== Dataset excerpt ==
◇ ◇ ◇ ◇ ◇ ◇ ◇

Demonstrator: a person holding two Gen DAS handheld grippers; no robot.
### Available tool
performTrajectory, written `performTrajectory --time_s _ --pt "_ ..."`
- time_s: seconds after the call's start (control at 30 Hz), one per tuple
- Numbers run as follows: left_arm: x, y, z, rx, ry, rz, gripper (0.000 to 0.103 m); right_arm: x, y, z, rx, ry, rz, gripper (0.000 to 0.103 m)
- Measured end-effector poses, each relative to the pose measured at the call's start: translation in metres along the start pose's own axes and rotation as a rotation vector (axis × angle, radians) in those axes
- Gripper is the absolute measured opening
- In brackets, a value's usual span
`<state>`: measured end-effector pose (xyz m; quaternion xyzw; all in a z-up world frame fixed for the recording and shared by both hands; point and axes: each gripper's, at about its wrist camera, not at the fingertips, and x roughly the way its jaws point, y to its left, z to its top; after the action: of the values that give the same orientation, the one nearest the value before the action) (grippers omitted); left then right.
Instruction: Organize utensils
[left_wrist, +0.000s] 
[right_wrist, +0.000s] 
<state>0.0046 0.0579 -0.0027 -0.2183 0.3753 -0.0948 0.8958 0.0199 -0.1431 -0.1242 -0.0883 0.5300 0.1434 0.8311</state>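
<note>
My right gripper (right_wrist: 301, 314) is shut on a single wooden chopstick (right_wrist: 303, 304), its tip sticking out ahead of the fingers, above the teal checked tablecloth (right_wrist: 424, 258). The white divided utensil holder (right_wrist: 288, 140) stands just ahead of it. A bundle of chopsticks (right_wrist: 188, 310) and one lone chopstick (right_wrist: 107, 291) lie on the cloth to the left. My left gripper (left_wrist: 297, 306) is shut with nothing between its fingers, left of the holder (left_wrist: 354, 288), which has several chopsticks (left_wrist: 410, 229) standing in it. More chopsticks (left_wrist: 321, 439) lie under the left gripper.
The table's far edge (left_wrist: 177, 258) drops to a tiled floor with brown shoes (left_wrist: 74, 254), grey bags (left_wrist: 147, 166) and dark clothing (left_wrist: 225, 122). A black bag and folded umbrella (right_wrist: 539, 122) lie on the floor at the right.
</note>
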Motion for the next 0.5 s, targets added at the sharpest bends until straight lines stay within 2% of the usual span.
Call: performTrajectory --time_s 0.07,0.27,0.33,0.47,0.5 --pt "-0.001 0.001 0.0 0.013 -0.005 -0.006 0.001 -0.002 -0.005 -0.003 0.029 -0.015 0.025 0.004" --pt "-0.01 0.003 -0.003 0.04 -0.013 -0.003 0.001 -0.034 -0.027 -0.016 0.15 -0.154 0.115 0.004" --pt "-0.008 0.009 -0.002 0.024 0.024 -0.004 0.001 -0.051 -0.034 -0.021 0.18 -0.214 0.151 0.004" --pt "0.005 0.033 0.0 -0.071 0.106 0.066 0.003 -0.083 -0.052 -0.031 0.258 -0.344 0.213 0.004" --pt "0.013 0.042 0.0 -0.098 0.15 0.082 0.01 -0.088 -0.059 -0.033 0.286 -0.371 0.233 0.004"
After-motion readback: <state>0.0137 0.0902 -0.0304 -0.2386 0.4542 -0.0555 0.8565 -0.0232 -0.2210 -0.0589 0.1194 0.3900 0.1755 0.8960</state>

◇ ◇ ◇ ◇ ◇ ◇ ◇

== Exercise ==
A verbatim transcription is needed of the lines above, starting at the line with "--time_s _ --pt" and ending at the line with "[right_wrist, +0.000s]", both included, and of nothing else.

== Solution below ==
performTrajectory, written `performTrajectory --time_s _ --pt "_ ..."`
- time_s: seconds after the call's start (control at 30 Hz), one per tuple
- Numbers run as follows: left_arm: x, y, z, rx, ry, rz, gripper (0.000 to 0.103 m); right_arm: x, y, z, rx, ry, rz, gripper (0.000 to 0.103 m)
- Measured end-effector poses, each relative to the pose measured at the call's start: translation in metres along the start pose's own axes and rotation as a rotation vector (axis × angle, radians) in those axes
- Gripper is the absolute measured opening
- In brackets, a value's usual span
`<state>`: measured end-effector pose (xyz m; quaternion xyzw; all in a z-up world frame fixed for the recording and shared by both hands; point and axes: each gripper's, at about its wrist camera, not at the fingertips, and x roughly the way its jaws point, y to its left, z to its top; after the action: of the values that give the same orientation, the one nearest the value before the action) (grippers omitted); left then right.
Instruction: Organize utensils
[left_wrist, +0.000s] 
[right_wrist, +0.000s] 

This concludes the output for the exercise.